What to produce:
Only lines with the string "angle" are wanted. Pull them out of the data.

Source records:
== Segment start ==

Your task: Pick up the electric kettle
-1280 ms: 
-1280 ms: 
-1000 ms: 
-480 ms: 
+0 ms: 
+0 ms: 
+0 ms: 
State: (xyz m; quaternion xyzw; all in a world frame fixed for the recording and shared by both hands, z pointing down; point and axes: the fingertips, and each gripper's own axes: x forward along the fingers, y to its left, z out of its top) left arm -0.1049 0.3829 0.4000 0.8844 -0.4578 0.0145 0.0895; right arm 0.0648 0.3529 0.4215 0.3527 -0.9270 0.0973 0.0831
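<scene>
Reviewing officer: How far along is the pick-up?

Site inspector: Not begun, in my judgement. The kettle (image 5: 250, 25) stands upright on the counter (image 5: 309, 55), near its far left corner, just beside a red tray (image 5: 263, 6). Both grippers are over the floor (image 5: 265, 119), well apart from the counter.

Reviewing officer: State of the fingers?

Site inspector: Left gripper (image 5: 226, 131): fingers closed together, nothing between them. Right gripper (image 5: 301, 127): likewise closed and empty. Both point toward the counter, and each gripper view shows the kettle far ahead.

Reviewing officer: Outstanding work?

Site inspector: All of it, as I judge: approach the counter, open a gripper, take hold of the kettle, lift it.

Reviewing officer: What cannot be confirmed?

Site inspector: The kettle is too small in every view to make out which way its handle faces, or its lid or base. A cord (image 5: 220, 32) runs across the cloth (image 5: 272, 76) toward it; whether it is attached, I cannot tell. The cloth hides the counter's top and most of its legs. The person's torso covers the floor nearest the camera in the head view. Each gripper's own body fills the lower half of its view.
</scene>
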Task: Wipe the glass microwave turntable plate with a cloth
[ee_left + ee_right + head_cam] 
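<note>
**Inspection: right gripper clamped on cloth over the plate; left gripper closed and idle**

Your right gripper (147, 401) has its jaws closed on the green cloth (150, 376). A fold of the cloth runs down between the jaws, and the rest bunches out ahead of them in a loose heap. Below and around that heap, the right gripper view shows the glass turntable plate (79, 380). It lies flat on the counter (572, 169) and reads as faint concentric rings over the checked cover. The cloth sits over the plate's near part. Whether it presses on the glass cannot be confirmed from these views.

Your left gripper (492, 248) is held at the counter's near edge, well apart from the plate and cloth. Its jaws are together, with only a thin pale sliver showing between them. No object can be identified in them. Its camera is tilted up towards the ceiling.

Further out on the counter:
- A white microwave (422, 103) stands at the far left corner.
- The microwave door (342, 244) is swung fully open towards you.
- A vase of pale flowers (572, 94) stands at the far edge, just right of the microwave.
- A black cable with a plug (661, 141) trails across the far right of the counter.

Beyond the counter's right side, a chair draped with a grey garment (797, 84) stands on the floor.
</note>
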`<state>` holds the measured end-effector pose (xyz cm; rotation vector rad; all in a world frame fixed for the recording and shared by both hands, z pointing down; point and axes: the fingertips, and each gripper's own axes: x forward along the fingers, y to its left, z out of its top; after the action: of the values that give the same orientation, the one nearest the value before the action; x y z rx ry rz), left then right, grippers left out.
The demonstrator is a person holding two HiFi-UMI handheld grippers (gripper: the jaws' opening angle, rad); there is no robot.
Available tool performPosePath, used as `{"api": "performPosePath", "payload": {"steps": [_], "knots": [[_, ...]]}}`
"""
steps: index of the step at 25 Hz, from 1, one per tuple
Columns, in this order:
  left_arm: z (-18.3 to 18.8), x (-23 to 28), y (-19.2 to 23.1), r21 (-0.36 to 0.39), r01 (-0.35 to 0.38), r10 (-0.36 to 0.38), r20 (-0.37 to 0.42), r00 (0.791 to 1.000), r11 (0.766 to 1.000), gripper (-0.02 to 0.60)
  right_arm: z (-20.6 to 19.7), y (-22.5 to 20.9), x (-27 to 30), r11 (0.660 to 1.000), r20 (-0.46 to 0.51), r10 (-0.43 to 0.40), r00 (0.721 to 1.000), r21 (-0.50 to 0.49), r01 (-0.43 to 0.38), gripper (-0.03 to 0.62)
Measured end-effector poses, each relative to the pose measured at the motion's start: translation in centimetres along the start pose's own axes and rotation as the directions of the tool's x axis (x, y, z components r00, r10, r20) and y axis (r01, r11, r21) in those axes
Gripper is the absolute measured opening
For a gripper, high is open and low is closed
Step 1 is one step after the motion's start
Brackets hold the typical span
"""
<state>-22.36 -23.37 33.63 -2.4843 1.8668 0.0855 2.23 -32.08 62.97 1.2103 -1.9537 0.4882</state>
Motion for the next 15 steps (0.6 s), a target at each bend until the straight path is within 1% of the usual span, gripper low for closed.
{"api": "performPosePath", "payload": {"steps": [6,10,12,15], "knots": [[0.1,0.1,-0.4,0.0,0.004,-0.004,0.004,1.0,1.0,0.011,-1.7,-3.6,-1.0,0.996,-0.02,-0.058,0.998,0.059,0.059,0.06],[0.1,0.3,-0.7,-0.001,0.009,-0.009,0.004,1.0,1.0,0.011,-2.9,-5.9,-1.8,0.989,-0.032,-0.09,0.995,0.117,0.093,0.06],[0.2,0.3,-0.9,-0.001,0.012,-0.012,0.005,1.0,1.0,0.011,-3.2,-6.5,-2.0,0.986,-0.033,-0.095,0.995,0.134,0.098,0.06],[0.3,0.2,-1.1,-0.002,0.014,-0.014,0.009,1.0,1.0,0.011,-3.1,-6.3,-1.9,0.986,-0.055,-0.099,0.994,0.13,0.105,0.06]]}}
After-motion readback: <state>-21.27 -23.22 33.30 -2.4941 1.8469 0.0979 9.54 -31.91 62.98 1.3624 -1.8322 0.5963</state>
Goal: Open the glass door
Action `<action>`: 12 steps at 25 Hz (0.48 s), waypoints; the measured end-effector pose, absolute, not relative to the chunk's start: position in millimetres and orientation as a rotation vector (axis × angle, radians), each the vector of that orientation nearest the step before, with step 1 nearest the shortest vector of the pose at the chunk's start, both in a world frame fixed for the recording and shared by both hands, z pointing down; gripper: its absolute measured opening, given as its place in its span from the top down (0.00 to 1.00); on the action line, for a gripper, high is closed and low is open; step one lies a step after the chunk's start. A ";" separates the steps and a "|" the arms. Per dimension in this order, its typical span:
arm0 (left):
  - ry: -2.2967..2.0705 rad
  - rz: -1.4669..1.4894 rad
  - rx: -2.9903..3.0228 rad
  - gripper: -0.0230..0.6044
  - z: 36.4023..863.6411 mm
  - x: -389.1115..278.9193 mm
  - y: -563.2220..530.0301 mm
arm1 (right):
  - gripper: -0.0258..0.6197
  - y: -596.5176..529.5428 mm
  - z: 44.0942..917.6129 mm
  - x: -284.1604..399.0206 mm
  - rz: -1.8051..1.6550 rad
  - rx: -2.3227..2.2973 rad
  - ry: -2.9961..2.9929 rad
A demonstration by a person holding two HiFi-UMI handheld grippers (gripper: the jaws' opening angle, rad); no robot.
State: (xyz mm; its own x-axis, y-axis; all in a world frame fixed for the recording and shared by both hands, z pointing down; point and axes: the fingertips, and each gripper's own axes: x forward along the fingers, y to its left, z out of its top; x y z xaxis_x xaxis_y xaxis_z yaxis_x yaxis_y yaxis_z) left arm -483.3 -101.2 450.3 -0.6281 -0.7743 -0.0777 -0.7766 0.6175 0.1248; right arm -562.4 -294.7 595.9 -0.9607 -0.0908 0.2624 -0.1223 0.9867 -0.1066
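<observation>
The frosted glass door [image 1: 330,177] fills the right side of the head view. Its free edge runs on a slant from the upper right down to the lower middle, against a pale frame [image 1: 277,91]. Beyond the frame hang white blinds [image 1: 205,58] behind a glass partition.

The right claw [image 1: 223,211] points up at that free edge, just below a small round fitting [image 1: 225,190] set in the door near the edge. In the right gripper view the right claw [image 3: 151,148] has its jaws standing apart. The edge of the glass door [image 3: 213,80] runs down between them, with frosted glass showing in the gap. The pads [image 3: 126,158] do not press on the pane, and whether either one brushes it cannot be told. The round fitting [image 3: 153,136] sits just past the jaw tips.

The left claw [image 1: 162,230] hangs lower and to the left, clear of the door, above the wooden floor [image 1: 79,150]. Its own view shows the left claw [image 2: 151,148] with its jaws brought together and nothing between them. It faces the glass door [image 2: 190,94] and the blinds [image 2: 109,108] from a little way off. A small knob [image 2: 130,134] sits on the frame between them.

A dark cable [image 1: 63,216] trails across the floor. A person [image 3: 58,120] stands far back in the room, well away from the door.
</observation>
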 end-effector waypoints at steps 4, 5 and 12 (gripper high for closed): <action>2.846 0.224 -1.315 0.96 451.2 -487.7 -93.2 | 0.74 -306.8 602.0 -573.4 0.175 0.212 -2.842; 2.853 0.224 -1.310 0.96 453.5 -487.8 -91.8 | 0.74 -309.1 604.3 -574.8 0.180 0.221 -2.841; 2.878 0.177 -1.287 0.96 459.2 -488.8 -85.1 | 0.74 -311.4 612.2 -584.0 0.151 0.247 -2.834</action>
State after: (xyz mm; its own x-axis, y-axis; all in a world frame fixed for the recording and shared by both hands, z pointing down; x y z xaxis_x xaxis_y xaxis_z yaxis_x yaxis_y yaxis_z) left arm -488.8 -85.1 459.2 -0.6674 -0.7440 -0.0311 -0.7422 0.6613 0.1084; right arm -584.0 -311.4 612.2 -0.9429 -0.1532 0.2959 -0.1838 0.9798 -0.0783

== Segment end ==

Expected answer:
The demonstrator is a person holding two HiFi-UMI handheld grippers (gripper: the jaws' opening angle, rad); there is no robot.
Action `<action>`: 12 steps at 25 Hz (0.48 s), waypoints; the measured end-effector pose, absolute, not relative to the chunk's start: position in millimetres and orientation as a rotation vector (axis × angle, radians), each the vector of that orientation nearest the step before, with step 1 nearest the shortest vector of the pose at the chunk's start, both in a world frame fixed for the recording and shared by both hands, z pointing down; gripper: its absolute measured opening, given as its place in its span from the top down (0.00 to 1.00); on the action line, for a gripper, high is closed and low is open; step one lies a step after the chunk's start. A ";" separates the steps and a "|" the arms. Per dimension in this order, its typical span:
A demonstration by a person holding two HiFi-UMI handheld grippers (gripper: the jaws' opening angle, rad); no robot.

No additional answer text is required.